索秋瞧着她软硬不吃的样子微眯了眯眼,忽然拍了拍手,“呀”的一声笑道,“我瞧将军虽然心疼妹妹,但年来事忙,又是男人粗心些,怕是把妹妹的终身大事都给忘了。这种事还是女人家比较精心,”她说着眸中含了一丝迷蒙的笑意,盈盈说道,“妹妹生的这般美貌,又是年轻,原是要挑个好人家才是。我瞧着将军营中有位姓付的参将着实不错,人既沉稳踏实,又还没有婚配,这样年轻有为的人才上哪儿去找?妹妹若有意的话,这事包在我身上,明日就安排个家宴让你们见上一见。”
她这一番说话的又快又动听,妹妹长妹妹短的十分亲热,端然是滴水不漏。安媛猛然合上书,睨了她一眼,笑道,“嫂夫人若是有意给小妹做媒,便该细细的查问清楚这位付参将是哪里人士?年岁多少?家里可有几口人?有没有媒约婚配的约定?哪有贸然就安排家宴让小妹去见的?万一人家早已定下了亲事,到头来一说,小妹岂不成了笑话?”
索秋被她说得面红耳赤,尴尬的正想辩解,谁知安媛并不打算饶她,冷眼觑着她,咄咄逼人的说道,“更何况,嫂嫂如果真心想给我做媒,岂不应该先向将军问清楚小妹家中还有何人?从小可有婚配梅说?心里是不是有中意的人了?嫂嫂连我年岁都不知道,这大媒打算如何做呢?”
“姑姑。”如松耳尖,在门口听到了最后几句,急匆匆的冲了进来,站在安媛的身前,一脸焦急的大声说道,“姑姑,谁惹你生气了?你的脸色这么不好。

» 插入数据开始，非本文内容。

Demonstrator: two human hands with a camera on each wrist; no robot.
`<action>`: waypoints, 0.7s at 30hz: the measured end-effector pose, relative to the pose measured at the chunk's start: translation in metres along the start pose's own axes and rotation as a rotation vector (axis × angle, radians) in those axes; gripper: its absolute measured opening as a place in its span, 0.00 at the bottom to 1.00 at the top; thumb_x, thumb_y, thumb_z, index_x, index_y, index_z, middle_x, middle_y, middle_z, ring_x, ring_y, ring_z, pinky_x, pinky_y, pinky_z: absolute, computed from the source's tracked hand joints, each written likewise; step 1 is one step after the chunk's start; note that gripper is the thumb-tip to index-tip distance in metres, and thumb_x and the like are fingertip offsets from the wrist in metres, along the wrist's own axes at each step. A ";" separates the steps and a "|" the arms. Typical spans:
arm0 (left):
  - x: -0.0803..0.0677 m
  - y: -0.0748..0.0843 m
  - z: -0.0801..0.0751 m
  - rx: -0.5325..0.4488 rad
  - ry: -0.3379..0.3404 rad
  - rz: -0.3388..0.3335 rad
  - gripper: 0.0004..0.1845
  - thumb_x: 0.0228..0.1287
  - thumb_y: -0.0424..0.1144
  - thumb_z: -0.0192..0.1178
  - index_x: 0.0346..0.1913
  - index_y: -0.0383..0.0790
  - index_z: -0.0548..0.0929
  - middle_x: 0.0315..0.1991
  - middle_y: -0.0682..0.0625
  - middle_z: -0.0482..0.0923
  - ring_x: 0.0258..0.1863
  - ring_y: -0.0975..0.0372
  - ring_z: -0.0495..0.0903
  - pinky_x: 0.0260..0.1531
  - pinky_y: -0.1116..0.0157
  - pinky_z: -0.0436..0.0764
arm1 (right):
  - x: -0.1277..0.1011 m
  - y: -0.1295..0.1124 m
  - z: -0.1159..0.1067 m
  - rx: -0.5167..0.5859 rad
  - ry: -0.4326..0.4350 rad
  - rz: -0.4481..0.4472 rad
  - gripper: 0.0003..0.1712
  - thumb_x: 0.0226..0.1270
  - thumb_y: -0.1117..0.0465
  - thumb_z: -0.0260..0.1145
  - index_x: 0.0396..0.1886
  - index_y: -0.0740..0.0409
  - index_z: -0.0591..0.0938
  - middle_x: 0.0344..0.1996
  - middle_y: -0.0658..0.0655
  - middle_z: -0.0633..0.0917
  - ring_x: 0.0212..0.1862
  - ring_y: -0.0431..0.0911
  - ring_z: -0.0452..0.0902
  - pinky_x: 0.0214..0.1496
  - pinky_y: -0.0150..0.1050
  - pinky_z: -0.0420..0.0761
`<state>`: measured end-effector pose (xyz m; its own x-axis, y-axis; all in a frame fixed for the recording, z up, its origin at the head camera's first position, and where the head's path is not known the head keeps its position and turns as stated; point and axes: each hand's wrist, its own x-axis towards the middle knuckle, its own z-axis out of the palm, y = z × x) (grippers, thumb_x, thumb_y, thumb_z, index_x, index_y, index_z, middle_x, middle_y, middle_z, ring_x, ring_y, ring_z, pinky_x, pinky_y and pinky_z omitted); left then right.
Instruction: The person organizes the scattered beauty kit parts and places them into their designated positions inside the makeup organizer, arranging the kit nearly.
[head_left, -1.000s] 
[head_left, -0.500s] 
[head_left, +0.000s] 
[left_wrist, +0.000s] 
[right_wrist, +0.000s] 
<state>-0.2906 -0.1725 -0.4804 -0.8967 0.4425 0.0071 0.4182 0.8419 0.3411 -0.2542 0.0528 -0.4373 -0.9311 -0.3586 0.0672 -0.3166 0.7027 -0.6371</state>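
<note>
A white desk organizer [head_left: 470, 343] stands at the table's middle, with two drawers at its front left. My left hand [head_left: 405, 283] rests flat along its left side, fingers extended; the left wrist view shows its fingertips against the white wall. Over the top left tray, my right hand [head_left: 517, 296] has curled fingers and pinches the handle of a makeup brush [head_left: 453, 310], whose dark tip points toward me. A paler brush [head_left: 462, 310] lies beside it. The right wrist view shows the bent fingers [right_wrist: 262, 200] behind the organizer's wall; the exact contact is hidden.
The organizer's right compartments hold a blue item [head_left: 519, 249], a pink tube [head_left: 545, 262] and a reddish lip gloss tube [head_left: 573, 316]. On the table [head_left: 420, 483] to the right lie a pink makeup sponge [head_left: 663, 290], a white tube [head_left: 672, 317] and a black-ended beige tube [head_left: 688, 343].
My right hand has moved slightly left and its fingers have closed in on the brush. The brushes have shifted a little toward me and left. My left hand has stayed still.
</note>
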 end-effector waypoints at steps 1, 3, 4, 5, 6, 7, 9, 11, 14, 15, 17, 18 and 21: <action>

”
索秋见如松过来,面上呆了一呆,赔了笑道,“小少爷不是在京城里做锦衣侍卫么?怎么也回来了?”
谁知如松却并不领情,横了她一眼,大声说道,“你怎么来了?谁让你进姑姑的房的?”
索秋被他顶撞的又气又羞,再看安媛也只是不闻不问的样子,她没了台阶下,只得自己尴尬的笑了笑,自说自话道,“厨房里的菜怕是快要烧好了,我得先去看看。”说着便讪讪的走了。
安媛微笑着拉过如松的手,口中却责怪道,“你怎么这般没大没小的,好歹她也是你的长辈,按道理你该叫她一声娘亲的。”
如松一向心直口快,愤愤不平的说道,“她哪里是我娘亲了!她死皮赖脸的非缠着我爹娶了她,真是讨厌。”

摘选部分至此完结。